Real Estate is a tough business. In the film version of the David Mamet play “Glengarry Glen Ross”, the head office motivator says “It takes brass balls to sell real estate”.
In a case in the Supreme Court of New South Wales, delivered on 5 June 2009, Acting Justice Debelle, in Marlov Pty Ltd v Col  NSWSC 501 once again shows how tough the real estate business is. This case was one seeking an injunction to restrain a former employee from working for a competitor. The Plaintiff, a real estate agent, claimed that the Defendant, a former employee, was acting in breach of his employment agreement when he was employed by a competitor. A restraint of trade clause within the Defendant’s employment contract restricted him expressly for six months from working within 7.5 kilometres of the Plaintiff’s office after his employment with the Plaintiff ceased. After a few days of having ended his employment, he commenced with another real estate agent which was within 2.1 kilometres as the crow flies but about 4.5 kilometres by road (at ). The Plaintiff sought declarations and orders restraining the Defendant from working for the other real estate agency.
In relation to various claims by the Plaintiff that the Defendant was soliciting clients, the Judge, as a question of fact, found that not to be the case. The Judge then was called upon to consider the validity of the restraints found within the employment contract (at  and following). His Honour relied on old authority to determine the reasonableness of the restraint both in the interests of the party for whose protection it was drafted and at the same time whether it was injurious to the public interest. He referred to the well known decision of Lord Macnaughten found in Nordenfelt v Maxim Guns & Ammunition Co  AC 535 at 565. Also, reference was made to the rugby league case of Buckley v Tutty (1971) 125 CLR 353 at 376. His Honour considered the special type of business which is a real estate agency in that it does not sell goods on a regular or frequent basis, but as a general rule has clients who only consult it on an irregular basis (at ).

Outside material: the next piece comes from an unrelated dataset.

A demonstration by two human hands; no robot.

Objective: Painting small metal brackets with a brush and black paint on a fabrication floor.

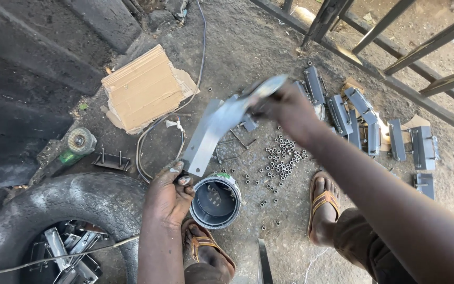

The part of the restraint which the Judge did not uphold was that part which restricted the Defendant from employment with existing agents within the area. In the general area, 34 businesses of that description served that area of which 30 were just outside the 7.5 kilometres radius of the Plaintiff’s office. Therefore, the Plaintiff was in competition with three to four other real estate agencies that carry on business within the radius (at ). There was no suggestion that the Defendant had taken any confidential information with him nor that he had in any way set up the goodwill of the business. He was one of six agents who worked for the Plaintiff. The Defendant had undertaken not to solicit any of the Plaintiff’s customers for the six month period and it was shown he had no special relationship with any of them. In all the circumstances, the Judge found that the restraint was not valid. The Judge found that the restraint was a covenant against mere competition and did not protect any legitimate interests of the Plaintiff in its business connections or goodwill. Accordingly, he found that part which prevented the employment of the Defendant was invalid.
This case is consistent with many other cases in relation to restraint of employees being employed by another. However, it cannot be used as authority in relation to the sale of businesses where the restraint of trade doctrine is more stringently enforced.